General Concepts and Definitions in Developmental Biology - Lecture 18 Flashcards
What does the ectoderm develop into after the gastrula stage?
Nervous system
What does the mesoderm develop into after the gastrula stage?
○ Dorsal (back): notochord
○ Ventral (front): blood, kidney, etc.
What does the endoderm develop into after the gastrula stage?
Internal organs e.g. liver, lungs, etc.
What is descriptive embryology?
○ Experiements which aim to define normal embryonic development without disruption
○ Understanding of what happens during development but not how it happens
What is experimental embryology?
○ Experiments that define how embryonic development occurs
○ Transplantation studies aimed at assessing whether cells or tissues can alter the fate of their neighbours
What did Conklin discover?
○ Mosaic development in tunicate embryos
○ Only some cells inherited yellow cytoplasm
○ Isolated the cells to see what they would develop into (specification map)
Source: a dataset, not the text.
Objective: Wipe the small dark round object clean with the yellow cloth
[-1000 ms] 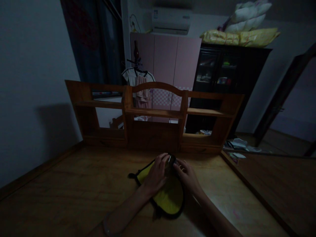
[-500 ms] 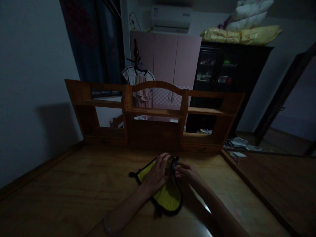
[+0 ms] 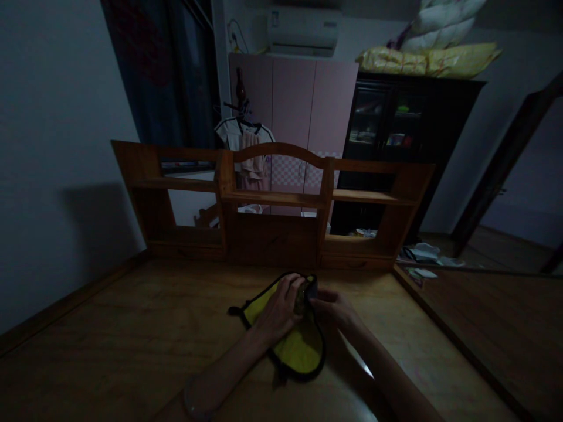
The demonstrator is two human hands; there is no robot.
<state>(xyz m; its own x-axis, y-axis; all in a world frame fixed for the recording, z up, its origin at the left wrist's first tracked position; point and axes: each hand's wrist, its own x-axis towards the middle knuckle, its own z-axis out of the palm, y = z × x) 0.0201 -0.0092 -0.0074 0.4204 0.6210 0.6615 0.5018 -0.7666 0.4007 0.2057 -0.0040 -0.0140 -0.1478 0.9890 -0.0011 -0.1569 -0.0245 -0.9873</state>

○ Found that the fate map and specification map were the same
What did Conklin do with the yellow cytoplasm and what was the result?
○ Pushed it into the cells that would not normally inherit it
○ Results: tissues has muscle cells
○ Confirmed presence of cytoplasmic determinants
What experiments were done on insect embryos?
○ Removing bicoid mRNA (responsible for head development)
- Results: No anterior structures
○ Injecting bicoid mRNA in the wrong location
- Results: head developed in that location
○ Confirms presence of cytoplasmic determinants
What is the fate map of frog embryos at the blastula stage?
○ Endoderm
○ Epidermis
○ Nervous system
○ Blood, kidney
○ Somites, heart
○ Notochord
How does the specification map differ from the fate map for frog embryos?
○ No nervous system
○ No kidneys or heart
○ Uses cell-cell communication
What is regulative development?
The fate of cells is determined by their position in the embryo
What is the evidence that shows regulative development in frog embryos?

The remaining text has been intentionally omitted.